Het lijkt een morbide grap als je hoort dat een begenadigd motorcoureur bij een verkeersongeluk om het leven is gekomen. Wie had kunnen denken dat Boet van Dulmen dit lot wachtte. De 73-jarige coureur bezweek afgelopen week aan de verwondingen ten gevolge van een aanrijding in zijn woonplaats Ammerzoden.
Nou heb ik sowieso weinig op met takken van sport waarbij de auto en het asfalt minimaal zo belangrijk zijn als de bestuurder van racemotor of raceauto. Dat ligt wat mij betreft anders in de hardfietserij, ofschoon ik in de jaren van de lange fiertstochten in binnen- en buitenland zelf liever een berg met een stijgingspercentage van tien tot vijftien procent beklom dan dat ik me er met een snelheid dertig kilometer per uur of meerm af liet vallen, en helemaal met scherpe bochten in de afdeling.
Ik heb in het verkeer een gloeiende hekel aan te hard, te diep, te veel en te balsturig. Toch was Boet van Dulmen een sportman naar mijn hart. Zeven jaar geleden sprak ik hem kort toen ik bij de Historische Motorraces Tubbergen was. Het betrof een showparade met gerenommeerde motormuizen, onder wie Van Dulmen, die ik door stom toeval bij in het café tegenover gemeentehuis en godsbasiliek een paar vragen stelde. Wat me opviel was de tijd die hij nam voor deze inktkoelie. Hij stelde mij ook vragen, over deze krant en over mijn idealen in het leven.
Ook vroeg hij me wat me in de motorsport aantrok. Ik vertelde hem dat ik een fietser was en het liefst een eenzame, over mijn oom die twee dingen had die me huiveringwekkend voorkwamen, te weten een vervaarlijke herdershond en een motor met veel plakplaten en spiegels die oom Bert ‘mien skeuriezer’ noemde.
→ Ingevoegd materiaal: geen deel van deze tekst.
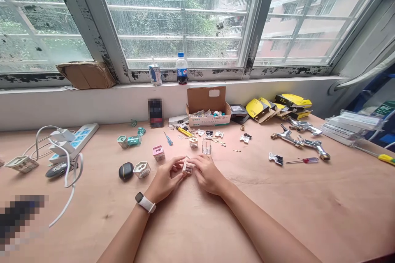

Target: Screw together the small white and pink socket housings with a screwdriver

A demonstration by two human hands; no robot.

Ik vertelde ook dat ik als kleine jongen op Tweede Pinksterdag net als veel andere dorpelingen met mijn vader in de vroege ochtend en aan het eind van de middag naar het Van den Bergplein liep om de coureurs te zien die uit gans het land naar Tubbergen kwamen om mee te doen aan de omloop daar. Van Dulmen was een grote naam, net als Jack Middelburg en Wil Hartog. Twee keer op Tweede Pinksterdag; de geest woei.
Die uitjes naar het dorpscentrum staan me nog helder voor de ogen, wat ook te maken kan hebben dat mijn vader ijs en drop trakteerde. Dat vertelde Van Dulmen op het terras van het Oale Roadhoes in Tubbig. En hij vond het geloof ik wel grappig. En wilde een Roskam.
Afijn, dat is al wat ik heb met motorsport, inzonderheid Boet van Dulmen. Ik las dat in Ammerzoden vorig jaar een beeld van hem is onthuld.